James - Earth has got very lucky, it’s in this really nice little slot in the solar system where if we were a few hundred thousand kilometres nearer or a few hundred thousand kilometres further away from the sun it may be almost uninhabitable, and it's that sort of that variation, we're just a real sweet spot. And again, our tilt aids that, but also that tilt is what added to things like the ice ages. So the glacial interglacial cycles where huge ice sheets waxed and waned over especially northern Europe, part of that was due to the changes in the tilt and also the change in the shape of our orbit around the sun.

Chris - So why should the tilt change?

James - I don’t actually know. I think, the tilt was very early on in the earth's formation, the earth was slightly knocked off its spinning axis, so put it onto that slight tilt, and it's just got a natural wobble, like like a spinning top essentially.

Chris - And so owing to the fact that it is just gently changing that degree of inclination over very long timescales, is that why we go through phases of a bit warmer for a while, it's a bit colder for a while, and that's what people call the natural cycles, or Milankovich cycle?

James - Yeah

Chris - So when people say the earth has always throughout its 4.5 billion year history gone through cycles, when the climate has changed, how do we know that the warming that we're seeing today is owing to our influence and not just the earth entering another of these natural variations. Because the Earth has completely frozen up in the past, it's completely melted it's poles and been really really hot in the past hasn't it?

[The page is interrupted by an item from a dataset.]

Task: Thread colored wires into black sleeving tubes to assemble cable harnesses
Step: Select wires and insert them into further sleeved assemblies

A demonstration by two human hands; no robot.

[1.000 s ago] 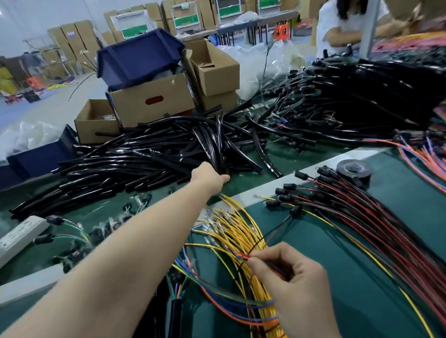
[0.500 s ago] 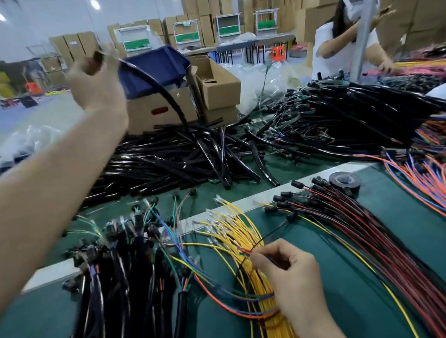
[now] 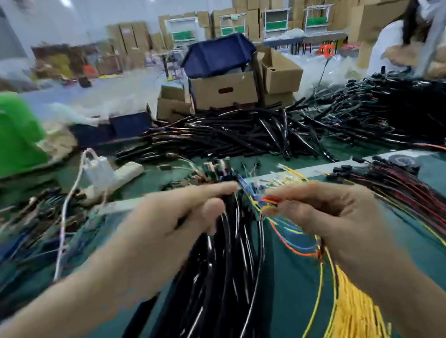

James - It's one of the toughest parts of climate science in many respects. So we have different ranges of data. Some of that is modern day satellite observations, weather stations, so it's all very new, recent, last 50 years. We have proxy data which comes from things like tree rings, the ice cores, or even sediment cores from the deep ocean, that we can go back about 65 million years for some these sediment cores. And we can look at the fossilized plankton and the chemistry of the shells we can approximate what the temperature would have been, but ultimately what we can see is that nothing has happened as fast. Nothing that we've really seen happens as fast as what we are currently observing and it's that rate of change that makes the anthropogenic effect, the manmade effect, of climate change different to natural climate change which has always happened and will continue to always happen with our signal on top of it.

Comments

what would happen if there were no seasons? what's so bad about that?